◆ Task item
Every line of the material is to be reproduced verbatim.
-------- Data section --------
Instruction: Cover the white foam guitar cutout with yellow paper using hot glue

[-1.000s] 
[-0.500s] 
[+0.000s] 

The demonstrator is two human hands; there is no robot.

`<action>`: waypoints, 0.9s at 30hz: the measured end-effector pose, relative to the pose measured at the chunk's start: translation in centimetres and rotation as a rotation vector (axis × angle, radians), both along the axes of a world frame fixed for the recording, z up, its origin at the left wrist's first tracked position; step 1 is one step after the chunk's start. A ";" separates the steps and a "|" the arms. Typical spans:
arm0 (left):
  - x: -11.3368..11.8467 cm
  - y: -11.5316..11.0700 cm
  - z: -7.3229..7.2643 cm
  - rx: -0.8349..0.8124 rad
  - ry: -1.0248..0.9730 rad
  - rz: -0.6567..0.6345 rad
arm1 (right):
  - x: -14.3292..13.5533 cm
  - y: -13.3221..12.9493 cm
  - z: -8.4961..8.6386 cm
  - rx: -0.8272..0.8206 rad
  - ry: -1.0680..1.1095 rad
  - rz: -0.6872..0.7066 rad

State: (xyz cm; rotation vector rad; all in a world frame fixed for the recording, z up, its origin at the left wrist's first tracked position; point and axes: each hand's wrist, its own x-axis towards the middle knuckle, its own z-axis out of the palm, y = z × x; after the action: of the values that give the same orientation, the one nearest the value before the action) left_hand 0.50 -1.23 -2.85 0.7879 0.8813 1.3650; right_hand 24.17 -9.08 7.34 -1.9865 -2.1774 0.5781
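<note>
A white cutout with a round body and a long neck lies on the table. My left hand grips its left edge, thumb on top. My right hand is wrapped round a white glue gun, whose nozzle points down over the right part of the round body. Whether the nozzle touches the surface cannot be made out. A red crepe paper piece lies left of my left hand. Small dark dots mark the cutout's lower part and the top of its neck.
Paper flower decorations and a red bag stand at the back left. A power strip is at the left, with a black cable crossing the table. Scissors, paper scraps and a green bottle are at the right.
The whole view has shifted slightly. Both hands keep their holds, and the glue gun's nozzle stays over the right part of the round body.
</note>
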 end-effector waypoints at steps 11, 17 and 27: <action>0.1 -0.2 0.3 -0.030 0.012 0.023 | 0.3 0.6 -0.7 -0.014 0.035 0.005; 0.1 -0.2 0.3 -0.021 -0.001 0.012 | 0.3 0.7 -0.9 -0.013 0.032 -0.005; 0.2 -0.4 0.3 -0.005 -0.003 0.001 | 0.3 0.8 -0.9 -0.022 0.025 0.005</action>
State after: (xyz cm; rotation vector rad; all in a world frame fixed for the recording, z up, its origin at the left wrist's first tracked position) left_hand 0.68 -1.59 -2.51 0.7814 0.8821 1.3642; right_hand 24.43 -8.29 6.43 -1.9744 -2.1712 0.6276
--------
◆ Result of this exercise
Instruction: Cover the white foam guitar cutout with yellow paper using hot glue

[-1.000s] 
[-0.500s] 
[+0.000s] 

The demonstrator is two human hands; there is no robot.

`<action>`: waypoints, 0.9s at 30hz: the measured end-effector pose, relative to the pose measured at the chunk's start: translation in centimetres and rotation as a rotation vector (axis × angle, radians), both along the axes of a world frame fixed for the recording, z up, its origin at the left wrist's first tracked position; step 1 is one step after the chunk's start. A ";" separates the steps and a "|" the arms. Typical spans:
arm0 (left):
  - x: -11.3368..11.8467 cm
  - y: -11.5316..11.0700 cm
  - z: -7.3229..7.2643 cm
  - rx: -0.8349..0.8124 rad
  - ry: -1.0248..0.9730 rad
  - rz: -0.6567..0.6345 rad
arm1 (right):
  - x: -14.3292..13.5533 cm
  - y: -13.3221..12.9493 cm
  - z: -8.4961..8.6386 cm
  - rx: -0.8272..0.8206 rad
  - ry: -1.0680..1.1095 rad
  - rz: -0.6872..0.7066 rad

State: (xyz cm; rotation vector rad; all in a world frame fixed for the recording, z up, its origin at the left wrist's first tracked position; point and axes: each hand's wrist, its own x-axis towards the middle knuckle, its own z-axis out of the palm, y = z × x; after the action: of the values that give the same orientation, the one nearest the value before the action) left_hand 0.50 -1.23 -2.85 0.7879 0.8813 1.3650; right_hand 24.17 -9.08 7.34 -1.9865 -2.1774 0.5781
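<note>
A white cutout with a round body and a long neck lies on the table. My left hand grips its left edge, thumb on top. My right hand is wrapped round a white glue gun, whose nozzle points down over the right part of the round body. Whether the nozzle touches the surface cannot be made out. A red crepe paper piece lies left of my left hand. Small dark dots mark the cutout's lower part and the top of its neck.
Paper flower decorations and a red bag stand at the back left. A power strip is at the left, with a black cable crossing the table. Scissors, paper scraps and a green bottle are at the right.
The whole view has shifted slightly. Both hands keep their holds, and the glue gun's nozzle stays over the right part of the round body.
</note>
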 end-effector waypoints at steps 11, 17 and 27: <action>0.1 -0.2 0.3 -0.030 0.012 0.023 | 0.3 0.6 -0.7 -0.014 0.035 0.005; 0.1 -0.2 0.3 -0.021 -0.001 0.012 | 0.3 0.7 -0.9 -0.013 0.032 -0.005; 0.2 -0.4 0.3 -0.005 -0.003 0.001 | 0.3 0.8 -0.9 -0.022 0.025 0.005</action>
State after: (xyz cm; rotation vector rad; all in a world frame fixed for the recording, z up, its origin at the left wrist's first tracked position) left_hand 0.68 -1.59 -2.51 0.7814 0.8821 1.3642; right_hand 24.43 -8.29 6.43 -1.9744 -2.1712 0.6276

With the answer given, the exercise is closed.